_Requirement:_ If the records below hold pictures, omit them, and print exactly the lines from the first line through the line containing "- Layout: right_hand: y", inclusive.

_Information provided:_
::::::
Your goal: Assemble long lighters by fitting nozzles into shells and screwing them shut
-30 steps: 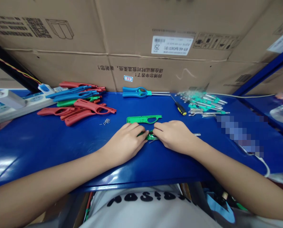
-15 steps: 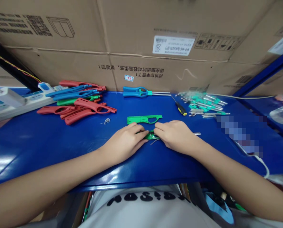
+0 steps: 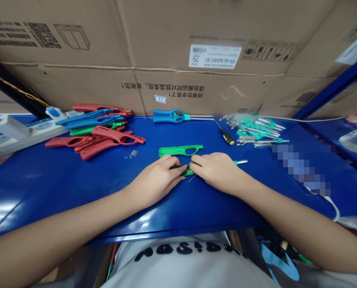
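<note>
My left hand (image 3: 160, 174) and my right hand (image 3: 214, 172) meet over a green lighter casing half (image 3: 188, 172), their fingers closed on it. Most of that half is covered by the fingers; a thin wire shows below it. From behind my right hand a metal lighter tube (image 3: 242, 162) with a teal collar sticks out to the right. Just beyond the hands, the other green casing half (image 3: 180, 150) lies flat with its hollow side up. Several small screws (image 3: 133, 154) lie loose to its left.
Red, blue and green casings (image 3: 106, 132) are piled at the left beside a power strip (image 3: 43, 129). Blue lighters (image 3: 169, 116) lie at the back, near a screwdriver (image 3: 227, 137). Several tube assemblies (image 3: 258, 130) are heaped at the right. A cardboard box (image 3: 166, 48) stands behind the blue table (image 3: 112, 216).
My right hand has shifted slightly left, and more of the metal tube, with its teal collar, shows at a steeper slant. The view has moved a little; my left hand keeps its hold.
</note>
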Demonstrator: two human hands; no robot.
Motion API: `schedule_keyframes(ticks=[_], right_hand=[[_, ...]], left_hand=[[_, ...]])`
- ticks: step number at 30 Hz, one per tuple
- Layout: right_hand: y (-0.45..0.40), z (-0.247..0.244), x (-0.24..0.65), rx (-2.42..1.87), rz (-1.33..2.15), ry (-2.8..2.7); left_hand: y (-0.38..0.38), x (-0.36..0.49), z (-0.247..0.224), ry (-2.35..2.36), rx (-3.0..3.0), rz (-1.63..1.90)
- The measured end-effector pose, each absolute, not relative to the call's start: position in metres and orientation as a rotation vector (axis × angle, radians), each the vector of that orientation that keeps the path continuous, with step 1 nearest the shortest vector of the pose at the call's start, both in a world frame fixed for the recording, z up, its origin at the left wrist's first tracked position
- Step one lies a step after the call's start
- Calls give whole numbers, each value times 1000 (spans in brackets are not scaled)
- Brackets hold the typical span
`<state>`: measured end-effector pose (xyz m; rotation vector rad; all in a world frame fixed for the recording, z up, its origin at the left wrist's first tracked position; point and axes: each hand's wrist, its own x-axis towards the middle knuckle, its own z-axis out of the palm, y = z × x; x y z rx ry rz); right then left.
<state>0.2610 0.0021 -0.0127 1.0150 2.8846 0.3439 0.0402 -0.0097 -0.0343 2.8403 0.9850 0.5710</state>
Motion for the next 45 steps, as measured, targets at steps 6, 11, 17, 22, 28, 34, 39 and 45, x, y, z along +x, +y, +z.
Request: schedule_keyframes(ticks=[6,11,17,22,28,34,39,45], right_hand=[[12,-11,276,1258,5,3032],[16,-13,281,1277,-317,3112],[19,-21,277,1227,-442,3152],[17,-22,275,1201,-389,3159],[13,-8,281,1195,-544,3148],[14,-3,286,990,-678,3100],[15,-4,286,1028,-730,3097],[17,-12,286,1048,-651,3133]], left_hand=[[-12,41,-31,1027,2882,519],[-9,37,-34,976,2830,551],[-5,34,-38,930,2748,633],[-7,34,-36,914,2737,601],[-11,34,-30,1014,2850,456],[-12,31,-31,1027,2869,462],[-10,30,-32,979,2801,495],[-10,31,-32,957,2795,507]])
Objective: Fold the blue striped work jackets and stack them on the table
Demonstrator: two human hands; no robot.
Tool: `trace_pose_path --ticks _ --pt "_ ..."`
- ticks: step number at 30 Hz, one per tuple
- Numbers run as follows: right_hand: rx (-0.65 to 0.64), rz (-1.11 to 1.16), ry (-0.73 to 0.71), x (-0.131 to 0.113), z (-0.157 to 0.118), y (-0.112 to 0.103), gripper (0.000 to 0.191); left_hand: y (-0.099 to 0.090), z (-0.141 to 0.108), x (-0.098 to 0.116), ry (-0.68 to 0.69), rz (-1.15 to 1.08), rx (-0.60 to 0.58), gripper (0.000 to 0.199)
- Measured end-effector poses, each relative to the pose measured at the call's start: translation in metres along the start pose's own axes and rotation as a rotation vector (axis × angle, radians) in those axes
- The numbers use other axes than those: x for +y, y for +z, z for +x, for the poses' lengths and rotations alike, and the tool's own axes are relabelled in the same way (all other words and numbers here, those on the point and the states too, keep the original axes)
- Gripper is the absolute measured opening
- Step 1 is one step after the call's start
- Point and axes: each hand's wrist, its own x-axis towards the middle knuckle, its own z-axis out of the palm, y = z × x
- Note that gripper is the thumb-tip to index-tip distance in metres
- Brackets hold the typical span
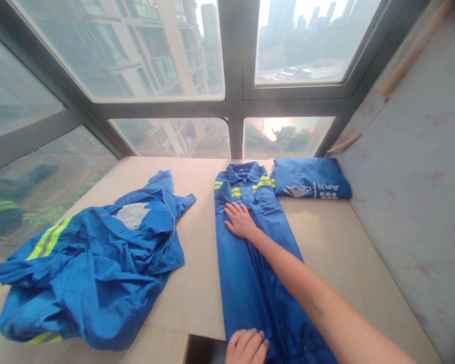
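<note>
**Right hand (pixel 240 222) flat on a long blue garment (pixel 233 283)**

I have the blue garment in the middle of the pale tabletop (pixel 197 298), laid out in a narrow strip, its collar (pixel 243 172) toward the windows (pixel 163 50) and its lower part running out of view toward me. Yellow-green bands cross its chest. My right hand lies just below them, palm down, fingers spread, grasping nothing. My left hand (pixel 247 347) rests at the near part of the strip with fingers curled; from here I can't tell whether it pinches the cloth.

Just beside the collar end, on the right, I see a folded blue bundle (pixel 307 174) with white lettering. Well apart to the left, a crumpled blue garment (pixel 98 288) sprawls with a whitish patch showing. A patterned wall (pixel 413 192) bounds the right side.
</note>
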Motion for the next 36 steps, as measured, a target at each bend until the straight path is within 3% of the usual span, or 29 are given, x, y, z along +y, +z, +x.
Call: trace_pose_path --ticks 3,7,11,14,18,21,24,27,30,33,36 --pt "0.029 0.049 -0.005 0.002 0.005 -0.009 0.049 -0.021 0.02 -0.012 0.101 -0.046 -0.133 0.033" --pt "0.096 0.111 0.006 -0.007 0.001 -0.029 0.041 -0.043 0.046 -0.02 0.179 -0.101 -0.405 0.039" --pt "0.129 0.126 0.035 -0.017 -0.033 -0.039 0.038 -0.051 0.051 -0.014 0.105 -0.111 -0.47 0.048" --pt "0.19 0.22 0.119 -0.018 -0.09 -0.038 0.036 -0.049 0.049 -0.007 0.077 -0.069 -0.466 0.05" --pt "0.281 0.397 0.253 -0.017 -0.196 -0.039 0.037 -0.045 0.053 -0.002 0.038 -0.023 -0.488 0.049" --pt "0.32 0.355 0.324 -0.02 -0.271 -0.046 0.034 -0.045 0.061 -0.003 0.029 -0.085 -0.519 0.043" --pt "0.291 0.234 0.294 -0.028 -0.32 -0.051 0.037 -0.05 0.066 -0.01 0.018 -0.187 -0.561 0.041" --pt "0.204 0.111 0.205 -0.037 -0.339 -0.049 0.042 -0.056 0.068 -0.016 -0.022 -0.279 -0.547 0.034" --pt "0.14 0.013 0.176 -0.042 -0.34 -0.044 0.042 -0.061 0.068 -0.017 -0.045 -0.341 -0.473 0.026" --pt "0.118 -0.029 0.179 -0.043 -0.339 -0.041 0.042 -0.061 0.063 -0.014 0.059 -0.313 -0.417 0.025" --pt "0.12 -0.031 0.177 -0.043 -0.339 -0.041 0.043 -0.06 0.059 -0.01 0.191 -0.203 -0.456 0.025"
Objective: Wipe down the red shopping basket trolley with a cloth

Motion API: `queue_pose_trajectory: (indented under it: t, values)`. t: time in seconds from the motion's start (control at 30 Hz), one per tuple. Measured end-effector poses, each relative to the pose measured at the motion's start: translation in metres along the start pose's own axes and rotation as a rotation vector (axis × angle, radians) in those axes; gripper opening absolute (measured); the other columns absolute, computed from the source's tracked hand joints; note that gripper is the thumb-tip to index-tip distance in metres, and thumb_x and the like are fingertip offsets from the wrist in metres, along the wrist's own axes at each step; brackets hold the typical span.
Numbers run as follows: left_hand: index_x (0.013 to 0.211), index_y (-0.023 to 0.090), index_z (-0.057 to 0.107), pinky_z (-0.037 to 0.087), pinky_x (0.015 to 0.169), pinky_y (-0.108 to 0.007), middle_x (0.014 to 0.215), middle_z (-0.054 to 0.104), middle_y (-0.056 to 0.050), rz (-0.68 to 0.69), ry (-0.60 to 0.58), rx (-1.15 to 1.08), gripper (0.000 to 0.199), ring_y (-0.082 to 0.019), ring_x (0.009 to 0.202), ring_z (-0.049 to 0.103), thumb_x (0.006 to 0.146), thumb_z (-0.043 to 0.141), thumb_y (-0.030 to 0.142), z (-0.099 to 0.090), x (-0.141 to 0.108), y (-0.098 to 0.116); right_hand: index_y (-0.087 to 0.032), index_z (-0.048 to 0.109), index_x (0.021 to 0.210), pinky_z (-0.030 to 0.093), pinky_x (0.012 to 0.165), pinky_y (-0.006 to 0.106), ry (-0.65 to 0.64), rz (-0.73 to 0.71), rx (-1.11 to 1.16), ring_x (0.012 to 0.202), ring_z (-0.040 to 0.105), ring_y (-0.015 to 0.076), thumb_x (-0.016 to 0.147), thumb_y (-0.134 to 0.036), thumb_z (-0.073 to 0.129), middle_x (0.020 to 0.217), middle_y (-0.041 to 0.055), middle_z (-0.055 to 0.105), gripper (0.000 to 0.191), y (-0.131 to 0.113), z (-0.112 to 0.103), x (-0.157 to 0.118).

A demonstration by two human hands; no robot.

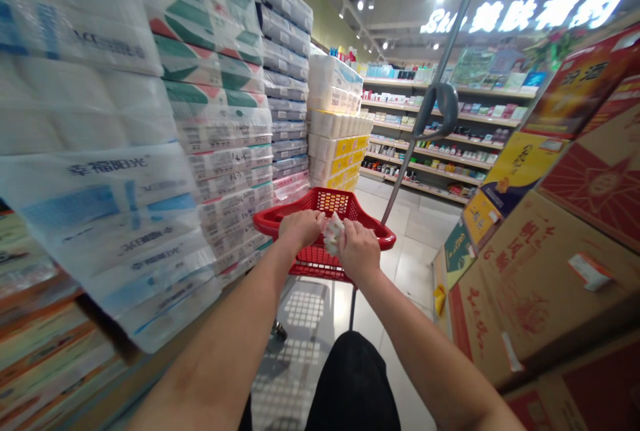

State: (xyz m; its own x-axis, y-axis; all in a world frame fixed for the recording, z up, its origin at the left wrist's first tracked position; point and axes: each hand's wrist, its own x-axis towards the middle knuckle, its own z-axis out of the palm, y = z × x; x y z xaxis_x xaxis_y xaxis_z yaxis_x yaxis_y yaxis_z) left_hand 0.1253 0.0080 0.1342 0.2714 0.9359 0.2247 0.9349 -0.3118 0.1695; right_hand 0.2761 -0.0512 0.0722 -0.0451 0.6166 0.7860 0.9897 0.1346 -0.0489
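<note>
Both my arms reach forward to a red plastic shopping cart with mesh sides. My left hand is closed round the cart's near edge, left of its middle. Just to the right, my right hand has its fingers curled on the same edge. A crumpled white and pale pink piece of paper or wrapper is pinched at the thumb side of my right hand, between the two hands. A grey pole with a grey hook-shaped grip slants up from the cart's right side.
Tall stacks of packaged tissue line the left side. Stacked cardboard cartons stand close on the right. Ahead, a tiled aisle leads to shelves of small goods. My dark-clad knee shows below.
</note>
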Motion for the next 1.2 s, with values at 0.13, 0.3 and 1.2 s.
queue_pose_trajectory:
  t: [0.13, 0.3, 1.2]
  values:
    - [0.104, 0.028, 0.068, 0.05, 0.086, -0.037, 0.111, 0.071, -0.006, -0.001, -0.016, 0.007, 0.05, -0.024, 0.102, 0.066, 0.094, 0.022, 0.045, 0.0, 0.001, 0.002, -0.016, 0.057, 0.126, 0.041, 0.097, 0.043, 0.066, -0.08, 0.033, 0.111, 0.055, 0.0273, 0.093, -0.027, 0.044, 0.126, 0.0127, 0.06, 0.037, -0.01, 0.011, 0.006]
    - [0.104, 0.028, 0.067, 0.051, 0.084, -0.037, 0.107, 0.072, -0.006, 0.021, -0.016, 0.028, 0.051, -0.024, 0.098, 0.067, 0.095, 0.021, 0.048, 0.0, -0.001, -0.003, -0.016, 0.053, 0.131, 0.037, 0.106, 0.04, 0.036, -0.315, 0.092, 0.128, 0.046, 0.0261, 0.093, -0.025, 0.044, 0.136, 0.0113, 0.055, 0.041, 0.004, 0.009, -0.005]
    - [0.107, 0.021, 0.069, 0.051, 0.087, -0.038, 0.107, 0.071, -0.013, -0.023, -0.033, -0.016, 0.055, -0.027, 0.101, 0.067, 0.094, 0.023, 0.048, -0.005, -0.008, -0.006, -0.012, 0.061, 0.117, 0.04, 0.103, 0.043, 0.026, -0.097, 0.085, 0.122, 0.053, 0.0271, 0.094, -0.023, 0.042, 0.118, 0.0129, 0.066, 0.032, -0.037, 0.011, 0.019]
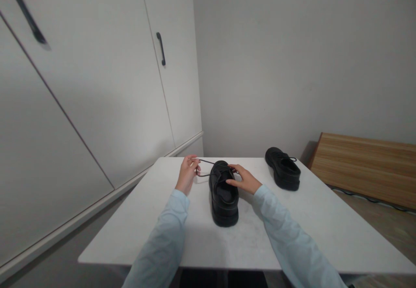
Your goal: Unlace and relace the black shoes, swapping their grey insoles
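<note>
A black lace-up shoe (225,216) stands on the white table in front of me, toe pointing away and heel toward me. Its dark shoelace (204,176) is drawn out to the left in a loop. The fingers of my left hand (188,173) are pinched on that loop, clear of the shoe. My right hand (244,179) grips the shoe's upper right side near the lacing, with the thumb over the opening by the tongue. Its fingertips are partly hidden there. A matching black shoe (286,173) sits farther back on the right, its lace showing on top.
The white table (143,236) ends at a near edge close to my body. White cabinet doors (107,84) with dark handles rise on the left, and a grey wall (292,63) stands behind. A wood-grain panel (367,166) leans beyond the table's right edge.
</note>
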A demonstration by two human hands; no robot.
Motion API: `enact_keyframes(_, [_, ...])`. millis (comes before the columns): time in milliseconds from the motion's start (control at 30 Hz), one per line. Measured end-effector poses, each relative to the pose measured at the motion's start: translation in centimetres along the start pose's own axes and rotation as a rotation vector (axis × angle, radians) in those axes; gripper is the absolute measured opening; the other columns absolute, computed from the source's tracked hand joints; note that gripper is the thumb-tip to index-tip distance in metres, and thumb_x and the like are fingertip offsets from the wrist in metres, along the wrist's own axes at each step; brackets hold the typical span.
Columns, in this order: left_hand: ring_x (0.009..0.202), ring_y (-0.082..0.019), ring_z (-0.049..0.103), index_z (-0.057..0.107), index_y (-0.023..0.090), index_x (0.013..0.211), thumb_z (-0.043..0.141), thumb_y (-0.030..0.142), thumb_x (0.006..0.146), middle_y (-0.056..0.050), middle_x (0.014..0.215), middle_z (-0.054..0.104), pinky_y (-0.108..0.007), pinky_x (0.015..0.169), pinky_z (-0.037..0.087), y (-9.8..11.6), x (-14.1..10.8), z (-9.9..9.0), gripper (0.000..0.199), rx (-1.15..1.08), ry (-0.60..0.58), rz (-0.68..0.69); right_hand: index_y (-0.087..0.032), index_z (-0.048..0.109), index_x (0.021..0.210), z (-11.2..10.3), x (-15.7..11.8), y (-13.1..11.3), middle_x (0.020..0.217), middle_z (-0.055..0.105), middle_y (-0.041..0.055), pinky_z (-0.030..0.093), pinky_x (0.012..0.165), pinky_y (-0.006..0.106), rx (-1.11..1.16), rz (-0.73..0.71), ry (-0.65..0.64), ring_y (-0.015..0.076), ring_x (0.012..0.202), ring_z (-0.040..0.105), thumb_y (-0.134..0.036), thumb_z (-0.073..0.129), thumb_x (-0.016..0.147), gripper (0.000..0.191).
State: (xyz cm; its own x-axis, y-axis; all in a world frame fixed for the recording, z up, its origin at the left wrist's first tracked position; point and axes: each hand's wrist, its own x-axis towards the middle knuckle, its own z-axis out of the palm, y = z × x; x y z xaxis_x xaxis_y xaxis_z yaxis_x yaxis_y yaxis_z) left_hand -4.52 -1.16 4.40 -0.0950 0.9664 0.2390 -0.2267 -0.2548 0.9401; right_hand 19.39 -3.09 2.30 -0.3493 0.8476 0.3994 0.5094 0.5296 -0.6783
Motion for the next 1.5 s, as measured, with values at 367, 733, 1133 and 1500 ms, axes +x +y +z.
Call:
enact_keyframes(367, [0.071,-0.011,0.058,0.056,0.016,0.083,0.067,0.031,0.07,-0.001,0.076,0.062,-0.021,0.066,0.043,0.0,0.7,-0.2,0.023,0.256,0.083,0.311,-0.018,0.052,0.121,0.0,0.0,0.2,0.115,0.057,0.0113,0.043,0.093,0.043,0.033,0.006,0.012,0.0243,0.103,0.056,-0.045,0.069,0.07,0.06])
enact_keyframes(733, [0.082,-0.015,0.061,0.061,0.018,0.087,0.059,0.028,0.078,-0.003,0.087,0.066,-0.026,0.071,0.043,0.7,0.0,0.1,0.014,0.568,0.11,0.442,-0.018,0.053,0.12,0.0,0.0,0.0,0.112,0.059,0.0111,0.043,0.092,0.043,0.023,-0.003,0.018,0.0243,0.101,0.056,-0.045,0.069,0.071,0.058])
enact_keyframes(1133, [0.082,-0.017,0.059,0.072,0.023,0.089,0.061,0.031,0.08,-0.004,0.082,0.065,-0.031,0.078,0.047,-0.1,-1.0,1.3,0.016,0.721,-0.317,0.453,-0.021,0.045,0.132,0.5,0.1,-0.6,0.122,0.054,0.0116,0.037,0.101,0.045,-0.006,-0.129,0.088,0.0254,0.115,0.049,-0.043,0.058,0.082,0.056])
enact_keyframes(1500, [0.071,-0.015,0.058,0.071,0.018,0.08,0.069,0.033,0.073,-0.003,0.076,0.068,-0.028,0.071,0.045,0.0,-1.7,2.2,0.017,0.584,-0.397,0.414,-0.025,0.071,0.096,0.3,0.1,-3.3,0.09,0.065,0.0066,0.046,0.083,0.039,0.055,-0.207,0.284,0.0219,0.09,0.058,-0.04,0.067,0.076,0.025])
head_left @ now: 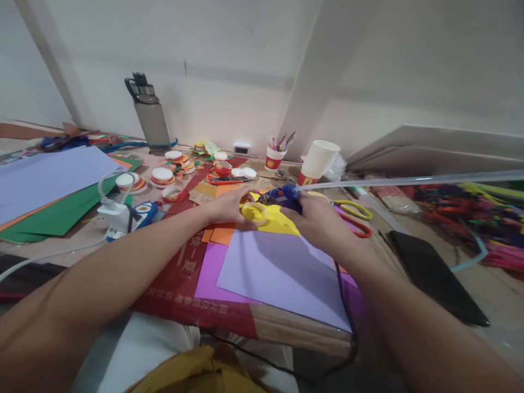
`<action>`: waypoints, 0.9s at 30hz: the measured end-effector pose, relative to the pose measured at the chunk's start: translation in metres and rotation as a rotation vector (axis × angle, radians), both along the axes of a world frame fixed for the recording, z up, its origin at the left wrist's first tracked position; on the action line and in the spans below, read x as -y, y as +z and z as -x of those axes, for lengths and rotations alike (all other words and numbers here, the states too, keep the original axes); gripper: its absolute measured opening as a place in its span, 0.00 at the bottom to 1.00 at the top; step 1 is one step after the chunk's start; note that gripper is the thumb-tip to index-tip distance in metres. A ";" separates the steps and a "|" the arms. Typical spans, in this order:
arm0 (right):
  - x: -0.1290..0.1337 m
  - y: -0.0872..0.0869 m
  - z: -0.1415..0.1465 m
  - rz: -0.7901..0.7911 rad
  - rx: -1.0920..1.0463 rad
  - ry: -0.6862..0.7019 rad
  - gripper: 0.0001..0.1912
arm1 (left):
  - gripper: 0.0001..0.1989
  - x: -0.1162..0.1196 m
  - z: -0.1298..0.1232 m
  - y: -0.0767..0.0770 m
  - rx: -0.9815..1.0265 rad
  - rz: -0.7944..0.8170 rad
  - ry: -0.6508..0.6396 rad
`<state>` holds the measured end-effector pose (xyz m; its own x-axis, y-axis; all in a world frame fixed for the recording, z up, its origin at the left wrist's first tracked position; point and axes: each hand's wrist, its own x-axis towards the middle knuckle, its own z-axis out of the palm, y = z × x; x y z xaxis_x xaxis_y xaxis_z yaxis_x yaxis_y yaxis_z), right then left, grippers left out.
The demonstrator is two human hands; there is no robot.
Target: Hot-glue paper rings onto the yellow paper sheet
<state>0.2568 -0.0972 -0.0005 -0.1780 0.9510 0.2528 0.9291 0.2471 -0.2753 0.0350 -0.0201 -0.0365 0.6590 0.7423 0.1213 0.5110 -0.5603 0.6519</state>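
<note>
My left hand (229, 207) is closed on a short, pale round paper cup piece (257, 221), its open side facing me and yellow showing through it. My right hand (317, 215) is wrapped round a blue hot glue gun (289, 196). A long translucent glue stick (393, 180) runs from the gun's back end off to the right. The nozzle points left, close to the cup piece; whether they touch I cannot tell. Beneath both hands lies yellow paper (282, 222), with a lilac sheet (278, 267) nearer to me.
Scissors (354, 215) and a black phone (438, 278) lie at right. Stacked paper cups (317, 164), a cup of pens (275, 158) and a water bottle (151, 117) stand behind. A power strip (135, 218) sits at left. The gun's black cord (347, 300) hangs over the table edge.
</note>
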 end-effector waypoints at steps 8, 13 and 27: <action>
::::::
_Response to this task:_
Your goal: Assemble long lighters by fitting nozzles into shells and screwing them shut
-30 steps: 
-15 steps: 
+0 steps: 
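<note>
My left hand (image 3: 160, 174) and my right hand (image 3: 214, 172) meet over a green lighter casing half (image 3: 188, 172), their fingers closed on it. Most of that half is covered by the fingers; a thin wire shows below it. From behind my right hand a metal lighter tube (image 3: 242, 162) with a teal collar sticks out to the right. Just beyond the hands, the other green casing half (image 3: 180, 150) lies flat with its hollow side up. Several small screws (image 3: 133, 154) lie loose to its left.
Red, blue and green casings (image 3: 106, 132) are piled at the left beside a power strip (image 3: 43, 129). Blue lighters (image 3: 169, 116) lie at the back, near a screwdriver (image 3: 227, 137). Several tube assemblies (image 3: 258, 130) are heaped at the right. A cardboard box (image 3: 166, 48) stands behind the blue table (image 3: 112, 216).
My right hand has shifted slightly left, and more of the metal tube, with its teal collar, shows at a steeper slant. The view has moved a little; my left hand keeps its hold.
</note>
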Demonstrator: two human hands; no robot.
Motion API: `schedule_keyframes(ticks=[_], right_hand=[[_, ...]], left_hand=[[_, ...]])`
- ticks: step number at 30 Hz, one per tuple
- Layout: right_hand: y (-0.45..0.40), z (-0.247..0.244), x (-0.24..0.65), rx (-2.42..1.87), rz (-1.33..2.15), ry (-2.8..2.7); left_hand: y (-0.38..0.38), x (-0.36..0.49), z (-0.247..0.224), ry (-2.35..2.36), rx (-3.0..3.0), rz (-1.63..1.90)

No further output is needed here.